5章-4
修練場に向かう道中、フウタも他の3人も誰一人口を開かなかった。
冷たい廊下に4人とゴーレム1人の足音が響いた。
「さぁ、二人とも、準備を始めてください。」
修練場に着くなり、カグヤはこちらを向いた。
「……。」
フウタは何も言わなかったが、
「少年、互いに武器で戦わないか?」と、打診された。
「武器ですか……?」
「あぁ、武器戦闘自体はそんなにしていないだろう?」
「あ、……はい。」
「ここなら、すぐに武器の調整も出来る。

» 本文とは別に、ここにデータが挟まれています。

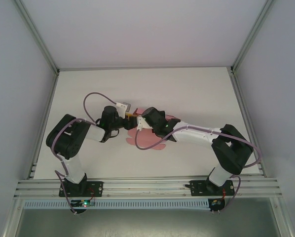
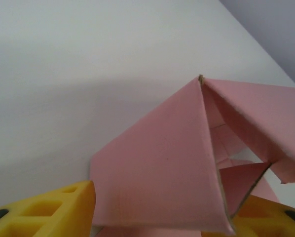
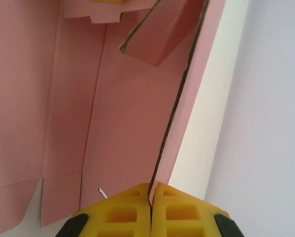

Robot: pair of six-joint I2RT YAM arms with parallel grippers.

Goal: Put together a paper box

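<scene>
Pinching a wall edge of the paper box [image 3: 113,128] between pressed-together fingers, the right gripper [image 3: 151,190] is apparently steadying it at mid-table [image 1: 202,94] while the left gripper [image 2: 167,215], fingers apart astride a raised panel, is probably folding it, though its squeeze cannot be told.
</scene>
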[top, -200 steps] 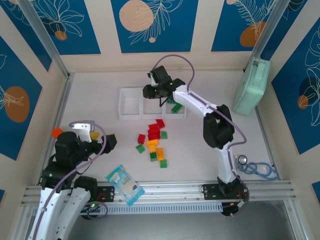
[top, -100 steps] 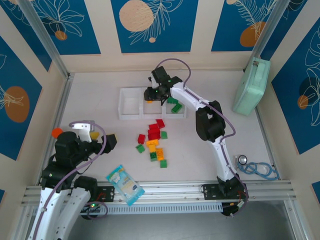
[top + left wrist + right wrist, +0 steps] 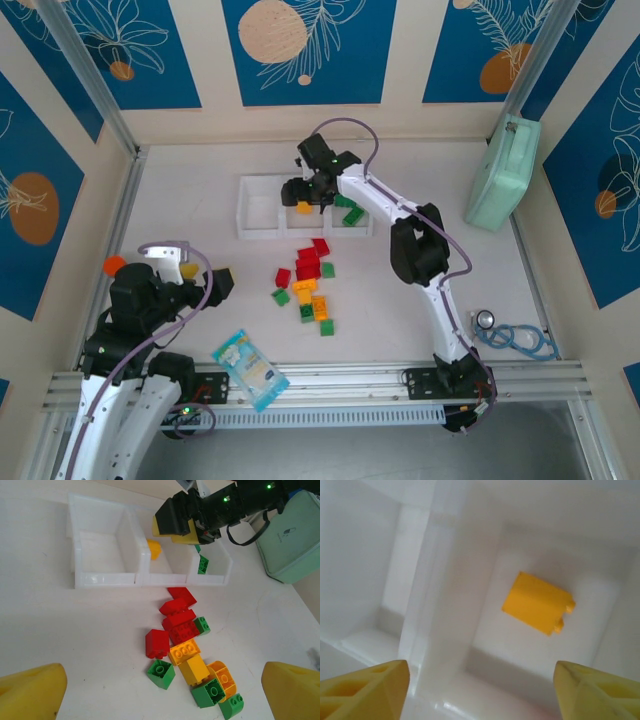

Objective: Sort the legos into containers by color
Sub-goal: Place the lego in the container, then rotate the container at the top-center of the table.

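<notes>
Yellow brick (image 3: 537, 602) lay on the floor of the middle compartment of the white tray (image 3: 107, 580), directly beneath my right gripper (image 3: 307, 193), whose fingers were spread wide and held nothing. My left gripper (image 3: 168, 275) hung wide open and empty too, well apart from the loose pile of red, green and yellow bricks (image 3: 187, 645) just in front of the tray.
</notes>
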You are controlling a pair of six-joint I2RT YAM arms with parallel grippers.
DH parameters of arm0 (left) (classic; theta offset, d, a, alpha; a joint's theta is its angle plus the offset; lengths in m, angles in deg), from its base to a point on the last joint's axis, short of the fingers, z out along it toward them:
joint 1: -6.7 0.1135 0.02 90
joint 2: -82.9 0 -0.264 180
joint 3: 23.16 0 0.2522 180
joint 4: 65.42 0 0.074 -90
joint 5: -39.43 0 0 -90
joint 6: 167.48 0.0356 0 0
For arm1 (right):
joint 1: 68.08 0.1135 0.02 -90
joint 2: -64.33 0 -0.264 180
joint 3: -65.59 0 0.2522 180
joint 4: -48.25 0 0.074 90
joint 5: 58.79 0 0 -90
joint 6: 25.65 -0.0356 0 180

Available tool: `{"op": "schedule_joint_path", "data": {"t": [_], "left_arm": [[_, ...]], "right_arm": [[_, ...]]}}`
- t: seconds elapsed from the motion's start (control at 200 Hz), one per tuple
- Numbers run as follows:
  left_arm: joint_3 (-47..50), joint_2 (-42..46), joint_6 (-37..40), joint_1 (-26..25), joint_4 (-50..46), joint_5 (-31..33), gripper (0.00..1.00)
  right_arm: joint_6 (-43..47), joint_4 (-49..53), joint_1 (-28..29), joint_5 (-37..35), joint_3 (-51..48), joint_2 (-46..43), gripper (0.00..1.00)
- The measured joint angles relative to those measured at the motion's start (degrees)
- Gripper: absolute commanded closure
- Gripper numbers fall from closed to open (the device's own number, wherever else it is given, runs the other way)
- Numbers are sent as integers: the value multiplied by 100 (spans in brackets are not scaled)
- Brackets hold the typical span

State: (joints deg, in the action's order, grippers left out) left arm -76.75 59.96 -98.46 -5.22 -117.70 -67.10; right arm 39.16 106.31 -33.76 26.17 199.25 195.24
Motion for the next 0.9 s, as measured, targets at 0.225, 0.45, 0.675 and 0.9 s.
{"op": "schedule_joint_path", "data": {"t": [0.225, 0.45, 0.675, 0.9], "left_arm": [[0, 0, 0, 0, 0, 0, 1], [0, -2, 0, 0, 0, -17, 1], [4, -11, 0, 0, 0, -61, 0], [4, -15, 0, 0, 0, -61, 1]], "right_arm": [[-671, 149, 149, -319, -1368, -1488, 17], [-920, -544, 181, -369, -3045, -2583, 20], [-1005, -748, -9, -295, -3556, -2524, 21], [-1224, -1078, -367, -37, -4015, -2483, 21]]}}
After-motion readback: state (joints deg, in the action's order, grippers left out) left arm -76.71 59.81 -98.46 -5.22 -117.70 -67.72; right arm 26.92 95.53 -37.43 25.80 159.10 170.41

」
そういうと、左手にある指輪を一度叩き、エル専用の武器が青い光とともに出現した。
エルの武器を見るのは始めてだった。
柄が長く、先端には斧の刃の部分が付いている。
フウタは武器にはそう明るく無いが、この武器は長柄戦斧『ハルバード』とでも言うのだろうか。
だが、先端には槍の穂先があり、斧頭も付いている。
刃には青と白の紋様が描かれていて、冷静なエルにピッタリだとフウタは内心思った。
フウタがまじまじとエルの武器を観察してるのを
「少年、君も武器を取ってくれないか?」
の言葉でフウタは、ハッとして慌てた。
「は、はい!」
右手首にあるブレスレットのオーブを一度叩いた。
オーブから緑みがかった風が吹き出し、フウタの両手に集約していった。
フウタの両手には、外周だけ刃になっていた。
そして、真ん中が大きくくり抜かれた円盤状『円月輪』が握られていた。